Теперь, возможно, стало ясно, почему такие художники, как Белый и Маяковский, могли провозгласить Антона Чехова «инструменталистом стиля», «веселым художником слова». Но, орнаменталист ли Чехов? Мы помедлим с ответом. И не потому, что наше объяснение так часто нуждалось в слове «кажется» или что смысловая функция фонической организации текста была выявлена лишь в некоторых, специально отобранных отрывках. Даже в чисто словесном искусстве иконичность, семантика парономазии, развертывание звуковых метафор, примат фонического порядка над порядком истории сохраняют свою убедительность лишь на уровне игры. Орнаментализм существует как раз за счет игры образно–ассоциативными значениями, высвобождающей в слове звук и возникающей из напряженности между словом как референтным знаком и словом–вещью, — за счет игры, ни в коем случае не произвольной, но противящейся однозначному толкованию ее правил. Таким образом, медлить с аттестацией Чехова как орнаменталиста нас заставляет не только трудно определяемое, основанное на игровых намеках и потому не поддающееся однозначному толкованию содержание звуковых фигур. Намного более значим следующий момент: чеховское повествование в принципе подчиняет орнаментальное последовательному изложению истории, оставаясь обязанным реалистическим законам точки зрения и психологии. У Чехова еще нельзя обнаружить непоследовательности истории, ослабленности действия, аперспектавизма и апсихологизма, характеризующих бессюжетаую орнаменталистику первой трети XX века. Словесное, образное, ассоциативное не вытесняет у него принципа нарративности, заключающегося в перспективированном и психологически оправданном изображении событий. Это придаток нарративного, второй, дополнительный уровень организации.

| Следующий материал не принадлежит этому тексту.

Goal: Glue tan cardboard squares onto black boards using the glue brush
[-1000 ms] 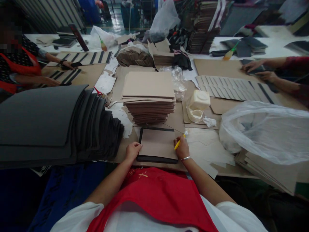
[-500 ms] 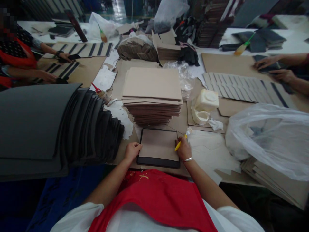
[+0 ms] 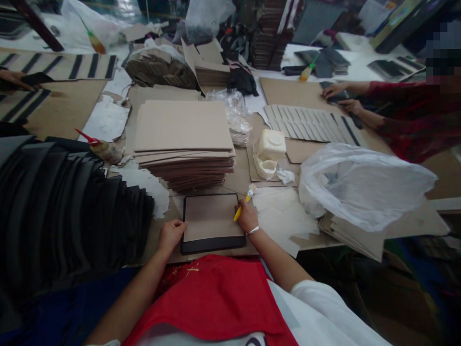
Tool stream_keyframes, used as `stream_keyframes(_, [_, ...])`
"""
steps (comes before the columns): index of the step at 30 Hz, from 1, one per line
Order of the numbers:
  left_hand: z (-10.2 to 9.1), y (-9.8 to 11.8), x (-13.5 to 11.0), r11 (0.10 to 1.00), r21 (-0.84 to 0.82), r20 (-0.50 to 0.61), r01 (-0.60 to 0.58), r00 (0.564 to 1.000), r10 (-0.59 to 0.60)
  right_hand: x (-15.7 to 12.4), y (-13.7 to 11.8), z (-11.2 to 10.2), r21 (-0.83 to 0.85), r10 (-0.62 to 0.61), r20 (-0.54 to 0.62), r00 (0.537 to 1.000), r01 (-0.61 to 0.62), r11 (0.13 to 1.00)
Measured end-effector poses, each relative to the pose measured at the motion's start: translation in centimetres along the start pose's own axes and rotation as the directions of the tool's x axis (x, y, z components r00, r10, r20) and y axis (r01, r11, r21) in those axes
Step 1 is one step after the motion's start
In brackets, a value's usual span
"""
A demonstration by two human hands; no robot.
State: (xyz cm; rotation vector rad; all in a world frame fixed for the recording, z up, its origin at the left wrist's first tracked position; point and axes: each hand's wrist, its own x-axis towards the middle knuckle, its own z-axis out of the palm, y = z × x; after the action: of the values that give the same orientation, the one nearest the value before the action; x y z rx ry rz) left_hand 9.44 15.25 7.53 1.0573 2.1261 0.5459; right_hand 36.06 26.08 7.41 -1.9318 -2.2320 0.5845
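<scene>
A tan cardboard panel (image 3: 212, 218) lies flat in front of me, with a narrow black border and a wider black strip (image 3: 214, 245) along its near side. My left hand (image 3: 172, 236) pinches the panel's left edge, fingers closed. At the right edge is my right hand (image 3: 247, 216), closed round a yellow-handled brush (image 3: 237, 214); its pale bristles point away and up. Whether the right fingers also grip the panel is hidden. Just beyond stands a tall stack of tan cardboard sheets (image 3: 183, 126).
Left is a thick pile of black sheets (image 3: 72, 211) and a red-nozzled glue bottle (image 3: 106, 150). Right are a cut-open plastic jug (image 3: 272, 146), a clear plastic bag (image 3: 363, 182) and cardboard sheets (image 3: 355, 235). Co-workers' hands (image 3: 351, 105) handle dark pieces on both sides.
My view has swung to the right, so the whole scene sits further left. Both hands keep their places at the panel's edges, and the brush stays in my right hand.
</scene>
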Motion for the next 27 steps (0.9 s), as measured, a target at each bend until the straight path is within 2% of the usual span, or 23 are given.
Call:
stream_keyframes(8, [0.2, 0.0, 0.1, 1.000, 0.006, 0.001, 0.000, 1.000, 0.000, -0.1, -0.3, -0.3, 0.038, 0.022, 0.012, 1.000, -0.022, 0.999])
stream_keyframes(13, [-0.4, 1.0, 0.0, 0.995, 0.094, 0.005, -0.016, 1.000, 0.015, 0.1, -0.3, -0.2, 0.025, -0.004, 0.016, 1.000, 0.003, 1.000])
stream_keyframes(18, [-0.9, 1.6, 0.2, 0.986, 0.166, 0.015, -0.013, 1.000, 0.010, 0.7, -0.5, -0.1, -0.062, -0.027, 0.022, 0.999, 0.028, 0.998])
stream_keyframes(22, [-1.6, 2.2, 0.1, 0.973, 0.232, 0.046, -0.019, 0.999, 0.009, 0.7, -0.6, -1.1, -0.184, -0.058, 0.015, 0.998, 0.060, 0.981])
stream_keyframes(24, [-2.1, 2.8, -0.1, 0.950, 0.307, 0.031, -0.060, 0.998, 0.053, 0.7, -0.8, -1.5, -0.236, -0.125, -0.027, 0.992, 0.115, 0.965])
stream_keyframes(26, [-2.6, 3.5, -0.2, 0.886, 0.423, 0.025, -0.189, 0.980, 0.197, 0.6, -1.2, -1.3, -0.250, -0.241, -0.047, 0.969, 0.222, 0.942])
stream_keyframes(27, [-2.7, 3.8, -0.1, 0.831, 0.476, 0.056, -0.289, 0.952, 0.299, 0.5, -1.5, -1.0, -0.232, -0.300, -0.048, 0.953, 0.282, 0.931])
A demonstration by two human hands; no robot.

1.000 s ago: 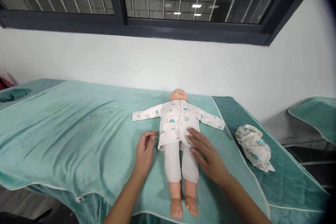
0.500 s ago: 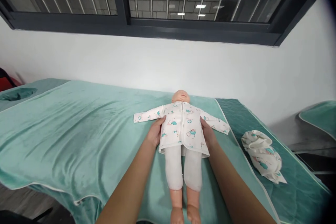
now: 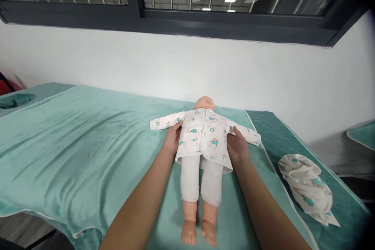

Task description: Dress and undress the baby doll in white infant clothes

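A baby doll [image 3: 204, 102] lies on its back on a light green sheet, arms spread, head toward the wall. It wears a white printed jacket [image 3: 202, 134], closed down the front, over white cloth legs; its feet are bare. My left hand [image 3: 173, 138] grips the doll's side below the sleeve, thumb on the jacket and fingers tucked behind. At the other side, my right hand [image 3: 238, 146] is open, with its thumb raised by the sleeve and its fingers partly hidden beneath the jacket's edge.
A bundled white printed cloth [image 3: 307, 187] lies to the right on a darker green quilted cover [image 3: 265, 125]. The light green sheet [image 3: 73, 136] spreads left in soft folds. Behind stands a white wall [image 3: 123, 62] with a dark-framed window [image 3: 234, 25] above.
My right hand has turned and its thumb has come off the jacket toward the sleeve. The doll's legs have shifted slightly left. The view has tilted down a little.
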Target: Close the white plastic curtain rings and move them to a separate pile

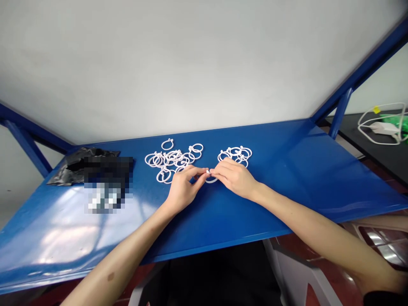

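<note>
Between my two hands is a white ring (pixel 211 180) with a small knob at its ends, held just above the blue table. My left hand (pixel 185 185) pinches it from the left with thumb and fingertips. From the other side my right hand (pixel 235 177) grips the same end, its fingers closed and partly covering the ring. Beyond my left hand lies a loose pile of several similar white rings (pixel 157 160). A smaller group of white rings (pixel 240 152) lies just behind my right hand, which hides part of it.
A crumpled black plastic bag (pixel 79 163) lies on the left of the blue table (pixel 280 148), beside a pixelated patch. Blue metal braces (pixel 341 112) rise at both sides against a pale wall. On a dark surface to the right is a white cable (pixel 366 138).
</note>
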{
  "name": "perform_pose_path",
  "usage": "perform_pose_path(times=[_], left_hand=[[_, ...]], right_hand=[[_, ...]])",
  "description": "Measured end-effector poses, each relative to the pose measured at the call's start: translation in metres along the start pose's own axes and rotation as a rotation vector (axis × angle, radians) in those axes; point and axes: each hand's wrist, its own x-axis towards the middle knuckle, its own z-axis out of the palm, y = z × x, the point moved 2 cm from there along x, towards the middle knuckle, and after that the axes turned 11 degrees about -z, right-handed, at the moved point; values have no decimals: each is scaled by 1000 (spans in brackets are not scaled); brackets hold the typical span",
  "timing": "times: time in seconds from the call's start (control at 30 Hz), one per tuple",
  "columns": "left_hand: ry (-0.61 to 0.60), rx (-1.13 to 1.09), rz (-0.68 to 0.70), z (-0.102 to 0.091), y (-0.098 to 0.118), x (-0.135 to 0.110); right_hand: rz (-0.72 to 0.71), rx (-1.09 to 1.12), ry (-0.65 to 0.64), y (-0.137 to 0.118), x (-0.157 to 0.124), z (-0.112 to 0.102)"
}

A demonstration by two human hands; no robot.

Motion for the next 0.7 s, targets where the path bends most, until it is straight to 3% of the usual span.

Таким образом, рассказы Чехова строятся двояко: с одной стороны, с помощью событий и их логики, с другой, с помощью словесных фигур дискурса, избавленных от чистой денотативнсти.[506] С этам связана и двойная функциональность слова, которое в качестве прозрачного денотативного знака, каким оно остается, обозначает событие, и как самодовлеющий артефакт, каким оно становится у Чехова, открывает новые, образные, смысловые возможности. Новый статус истории и слова в результате, вероятно, стал причиной того, что орнаментализирующий повествователь Чехов и в отзывах настроенного на мимесис реалиста, и в суждениях модерниста и авангардиста, которому важна «ощутимость» слова, — в равной степени «истинный» художник.